Write out, word for word, the part of the listing below that opens with the line containing "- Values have" and closes with the line containing "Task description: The", keeping both of those lines and adding no others.

────────────────────────────────────────

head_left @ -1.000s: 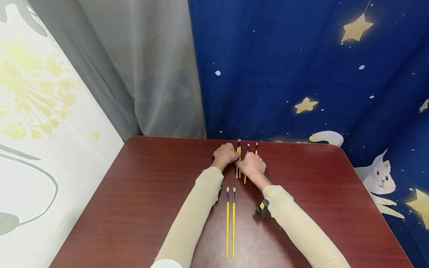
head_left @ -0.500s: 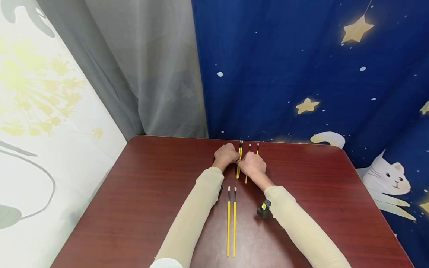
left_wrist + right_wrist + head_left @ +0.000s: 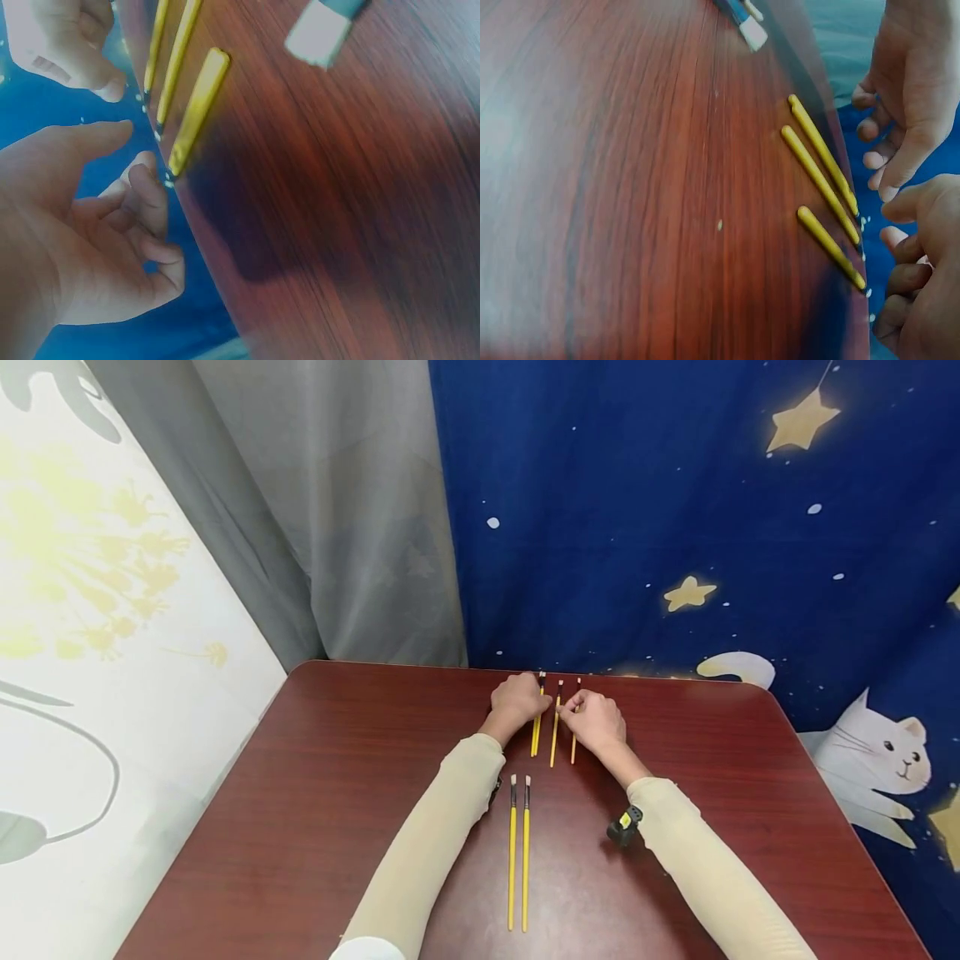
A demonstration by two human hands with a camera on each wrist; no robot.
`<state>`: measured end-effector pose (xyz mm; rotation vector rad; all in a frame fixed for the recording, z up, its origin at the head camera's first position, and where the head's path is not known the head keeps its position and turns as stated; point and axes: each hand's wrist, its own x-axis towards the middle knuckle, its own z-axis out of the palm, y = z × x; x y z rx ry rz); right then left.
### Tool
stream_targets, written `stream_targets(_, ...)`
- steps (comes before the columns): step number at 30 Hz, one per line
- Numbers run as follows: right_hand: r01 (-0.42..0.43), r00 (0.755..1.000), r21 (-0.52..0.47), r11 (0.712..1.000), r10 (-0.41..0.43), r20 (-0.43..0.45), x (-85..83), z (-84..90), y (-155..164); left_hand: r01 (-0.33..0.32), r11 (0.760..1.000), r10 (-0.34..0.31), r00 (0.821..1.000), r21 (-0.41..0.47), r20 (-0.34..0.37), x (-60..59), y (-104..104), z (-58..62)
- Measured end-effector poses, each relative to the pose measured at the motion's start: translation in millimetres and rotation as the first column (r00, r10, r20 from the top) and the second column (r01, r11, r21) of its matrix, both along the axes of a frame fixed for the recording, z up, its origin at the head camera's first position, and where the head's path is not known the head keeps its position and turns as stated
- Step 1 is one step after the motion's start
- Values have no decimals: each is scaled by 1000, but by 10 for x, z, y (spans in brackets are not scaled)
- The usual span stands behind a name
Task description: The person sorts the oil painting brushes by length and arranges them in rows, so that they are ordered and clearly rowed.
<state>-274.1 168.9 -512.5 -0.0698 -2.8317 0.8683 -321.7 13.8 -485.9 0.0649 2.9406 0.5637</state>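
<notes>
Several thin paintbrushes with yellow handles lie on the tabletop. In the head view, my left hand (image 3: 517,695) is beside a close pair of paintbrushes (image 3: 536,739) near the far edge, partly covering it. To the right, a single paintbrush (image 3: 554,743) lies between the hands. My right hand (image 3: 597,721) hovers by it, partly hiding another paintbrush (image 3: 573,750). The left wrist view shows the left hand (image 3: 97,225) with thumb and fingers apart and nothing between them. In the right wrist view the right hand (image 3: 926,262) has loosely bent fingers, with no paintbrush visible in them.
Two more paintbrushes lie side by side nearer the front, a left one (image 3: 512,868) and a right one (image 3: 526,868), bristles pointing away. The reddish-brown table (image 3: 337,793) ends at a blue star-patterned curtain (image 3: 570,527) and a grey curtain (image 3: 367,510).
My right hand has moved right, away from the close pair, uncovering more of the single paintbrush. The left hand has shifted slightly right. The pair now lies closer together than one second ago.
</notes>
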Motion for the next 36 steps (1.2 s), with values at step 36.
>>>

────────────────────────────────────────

Answer to the problem:
- Values have no decimals: each is scaled by 1000, but by 10 for x, z, y (spans in brackets are not scaled)
- The usual span stands behind a name
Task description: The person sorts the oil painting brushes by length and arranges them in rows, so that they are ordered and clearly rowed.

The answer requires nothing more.